A YugabyteDB cluster provides High Availability thanks to synchronous replication between the nodes. On top of that, you can replicate tables asynchronously between clusters. There are multiple reasons for that. One is Disaster Recovery to a region where latency is too high to wait for synchronous replication. Another is higher flexibility: the target can be read or write. Here is an example to show how to setup.
Two YugabyteDB clusters
I'll start to create two YugabyteDB clusters with Docker.
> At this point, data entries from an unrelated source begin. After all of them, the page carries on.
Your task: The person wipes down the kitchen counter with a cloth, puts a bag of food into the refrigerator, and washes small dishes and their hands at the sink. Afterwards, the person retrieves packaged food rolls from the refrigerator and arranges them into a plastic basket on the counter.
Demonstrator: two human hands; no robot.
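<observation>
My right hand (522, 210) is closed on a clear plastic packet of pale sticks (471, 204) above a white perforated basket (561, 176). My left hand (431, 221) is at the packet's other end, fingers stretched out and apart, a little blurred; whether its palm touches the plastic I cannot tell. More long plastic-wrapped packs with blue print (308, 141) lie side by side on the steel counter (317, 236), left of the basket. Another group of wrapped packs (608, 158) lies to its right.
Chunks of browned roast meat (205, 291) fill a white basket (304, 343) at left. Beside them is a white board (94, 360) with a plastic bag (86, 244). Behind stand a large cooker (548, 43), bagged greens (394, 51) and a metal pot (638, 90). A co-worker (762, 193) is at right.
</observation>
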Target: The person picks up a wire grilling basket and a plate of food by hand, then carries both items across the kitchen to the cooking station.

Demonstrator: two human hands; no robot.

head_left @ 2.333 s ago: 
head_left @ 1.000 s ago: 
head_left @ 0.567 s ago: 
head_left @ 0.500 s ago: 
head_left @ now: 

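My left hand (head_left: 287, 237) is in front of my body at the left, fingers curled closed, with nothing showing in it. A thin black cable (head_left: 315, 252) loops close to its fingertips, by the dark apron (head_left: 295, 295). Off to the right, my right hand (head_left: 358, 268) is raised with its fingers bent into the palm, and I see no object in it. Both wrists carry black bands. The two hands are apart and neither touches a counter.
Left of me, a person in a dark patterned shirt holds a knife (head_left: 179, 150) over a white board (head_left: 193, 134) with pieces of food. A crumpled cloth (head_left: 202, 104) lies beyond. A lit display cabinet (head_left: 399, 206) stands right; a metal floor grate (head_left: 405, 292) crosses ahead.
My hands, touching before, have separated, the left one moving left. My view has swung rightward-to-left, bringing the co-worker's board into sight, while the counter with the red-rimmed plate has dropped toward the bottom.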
I define a bash function that starts one from a container name and a network name, the hostname in this network will be the container name:
yb_cluster(){
# the delete option removes all container in the network
[ "$2" == "delete" ] && docker rm -f $(docker ps -q --filter "network=${1}" | tee /dev/stderr)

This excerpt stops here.